Assigned task:
The response must contain the complete data, printed exactly.

Exercise data:
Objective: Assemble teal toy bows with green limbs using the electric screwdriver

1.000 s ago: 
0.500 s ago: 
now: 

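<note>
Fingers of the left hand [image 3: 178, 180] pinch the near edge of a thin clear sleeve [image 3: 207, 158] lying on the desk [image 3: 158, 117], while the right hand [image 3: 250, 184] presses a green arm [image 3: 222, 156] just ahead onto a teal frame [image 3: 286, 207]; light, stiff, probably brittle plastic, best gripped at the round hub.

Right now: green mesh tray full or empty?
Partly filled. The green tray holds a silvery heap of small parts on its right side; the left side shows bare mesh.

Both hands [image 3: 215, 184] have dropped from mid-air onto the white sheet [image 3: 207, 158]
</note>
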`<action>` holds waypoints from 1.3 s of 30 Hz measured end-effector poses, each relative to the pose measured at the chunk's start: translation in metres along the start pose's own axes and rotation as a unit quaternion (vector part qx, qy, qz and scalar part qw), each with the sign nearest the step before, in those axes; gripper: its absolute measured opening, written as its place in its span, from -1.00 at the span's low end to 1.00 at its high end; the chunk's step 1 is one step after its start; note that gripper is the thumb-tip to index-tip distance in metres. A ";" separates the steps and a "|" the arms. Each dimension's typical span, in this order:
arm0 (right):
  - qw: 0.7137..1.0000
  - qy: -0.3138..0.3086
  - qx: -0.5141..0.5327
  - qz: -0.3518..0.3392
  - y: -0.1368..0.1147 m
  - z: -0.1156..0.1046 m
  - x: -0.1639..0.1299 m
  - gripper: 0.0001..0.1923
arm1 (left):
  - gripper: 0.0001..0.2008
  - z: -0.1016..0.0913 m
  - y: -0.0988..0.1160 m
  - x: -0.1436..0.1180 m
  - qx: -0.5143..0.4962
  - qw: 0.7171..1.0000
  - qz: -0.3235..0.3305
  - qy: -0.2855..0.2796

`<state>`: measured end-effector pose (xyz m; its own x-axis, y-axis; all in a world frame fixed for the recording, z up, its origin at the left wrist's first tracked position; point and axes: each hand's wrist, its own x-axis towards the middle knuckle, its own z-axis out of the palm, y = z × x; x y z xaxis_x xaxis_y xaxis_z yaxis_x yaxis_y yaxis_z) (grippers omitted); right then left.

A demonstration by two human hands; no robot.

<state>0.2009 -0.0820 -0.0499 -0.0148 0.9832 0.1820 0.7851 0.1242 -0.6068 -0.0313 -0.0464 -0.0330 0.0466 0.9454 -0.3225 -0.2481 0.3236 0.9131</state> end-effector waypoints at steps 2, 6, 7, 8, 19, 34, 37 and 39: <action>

Completed task:
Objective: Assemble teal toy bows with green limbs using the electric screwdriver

1.000 s ago: 
0.500 s ago: 
now: 

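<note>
Fingers of the left hand [image 3: 178, 180] pinch the near edge of a thin clear sleeve [image 3: 207, 158] lying on the desk [image 3: 158, 117], while the right hand [image 3: 250, 184] presses a green arm [image 3: 222, 156] just ahead onto a teal frame [image 3: 286, 207]; light, stiff, probably brittle plastic, best gripped at the round hub.

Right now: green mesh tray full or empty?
Partly filled. The green tray holds a silvery heap of small parts on its right side; the left side shows bare mesh.

Both hands [image 3: 215, 184] have dropped from mid-air onto the white sheet [image 3: 207, 158]
</note>
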`<action>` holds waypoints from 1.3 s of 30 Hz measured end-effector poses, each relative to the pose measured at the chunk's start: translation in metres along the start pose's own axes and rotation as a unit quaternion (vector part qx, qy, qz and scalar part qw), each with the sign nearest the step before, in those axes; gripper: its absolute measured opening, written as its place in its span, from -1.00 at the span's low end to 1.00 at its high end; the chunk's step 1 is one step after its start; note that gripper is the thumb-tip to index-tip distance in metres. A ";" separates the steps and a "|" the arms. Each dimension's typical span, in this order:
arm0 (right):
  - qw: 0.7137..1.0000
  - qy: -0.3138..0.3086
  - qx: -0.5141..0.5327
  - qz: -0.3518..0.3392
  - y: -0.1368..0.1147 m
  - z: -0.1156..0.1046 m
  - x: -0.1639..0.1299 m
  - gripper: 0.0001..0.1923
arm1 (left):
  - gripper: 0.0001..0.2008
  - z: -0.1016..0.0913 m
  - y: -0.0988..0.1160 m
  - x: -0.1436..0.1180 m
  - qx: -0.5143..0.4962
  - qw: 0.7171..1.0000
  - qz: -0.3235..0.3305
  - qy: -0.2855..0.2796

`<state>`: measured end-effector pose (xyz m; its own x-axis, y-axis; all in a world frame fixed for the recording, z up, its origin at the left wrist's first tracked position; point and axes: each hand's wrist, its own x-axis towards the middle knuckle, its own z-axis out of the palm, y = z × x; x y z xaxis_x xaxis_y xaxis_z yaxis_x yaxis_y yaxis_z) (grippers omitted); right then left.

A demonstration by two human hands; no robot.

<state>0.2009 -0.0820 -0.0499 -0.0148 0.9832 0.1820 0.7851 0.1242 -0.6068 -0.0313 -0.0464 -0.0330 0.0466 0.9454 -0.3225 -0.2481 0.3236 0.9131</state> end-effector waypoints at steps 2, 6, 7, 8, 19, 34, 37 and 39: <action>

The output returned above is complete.